Wilan: July 2009

Friday, July 31, 2009

TC SRM387 D2 1000 (MarblesRegroupingHard)

The problem statement can be accessed via:
http://www.topcoder.com/stat?c=problem_statement&pm=8538

There are two major approaches to solve this problem. But first, let's start with breaking down the problem, it asks us to arrange a set of jumbled up marbles into a correct box configuration. We can try a greedy strategy in which we heuristically move coloured marbles to boxes in which they have the most presence, aiming to reduce the number of moves.
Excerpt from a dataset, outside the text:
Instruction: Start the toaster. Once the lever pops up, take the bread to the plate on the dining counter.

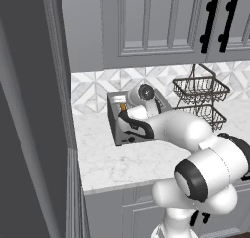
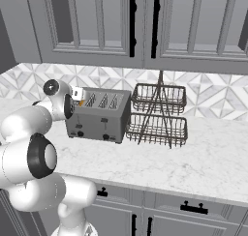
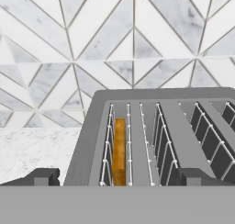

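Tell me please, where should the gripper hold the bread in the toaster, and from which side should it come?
Grip the bread by its top edge, coming straight down from above. It stands upright, edge-on, in the leftmost slot of the toaster, between wire guides, so only that top edge is reachable. The fingers should probably close across its thin faces.

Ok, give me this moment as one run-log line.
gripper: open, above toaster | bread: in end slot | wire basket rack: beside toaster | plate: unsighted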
However it was rather easy to construct a counter-case towards this strategy. So we are faced with either doing a smart enumeration or try to reduce it towards a graph matching-like problem and hope that a standard graph algorithm solves it.

To try to reduce it to a matching algorithm we attempt to divide it into a bipartite graph. The obvious choice is colours on one side and boxes on the other side. Now we need to give a relationship between the two disjoint subsets - again, pretty obvious: the cost associated with moving the colour into a specific box. Hence we now have a weighted bipartite graph in which we need to match for minimum cost. Voila! The standard hungarian algorithm and/or minimum cost flow solves this perfectly. However, given the fact that we may not have an implementation (or even know of the algorithms) we can try and do some smart enumeration.

Enter dynamic programming (again), and it's pretty similar to SRM 444 D1 500. If we traverse the boxes and gradually expand our set of available boxes whilst keeping track of the colours we have used, we can effectively DP on this state (as it contains both the essential information to optimally decide options as well as being compact enough to be stored within the memory limit of 64MB). To keep track of the colours we simply keep a bitmask and since the maximum number of colours in the worst case is only 14, this means a worst-case space complexity of O( B * 2 ^ C ) = 50 * 16384 = 819200 (under 1MB).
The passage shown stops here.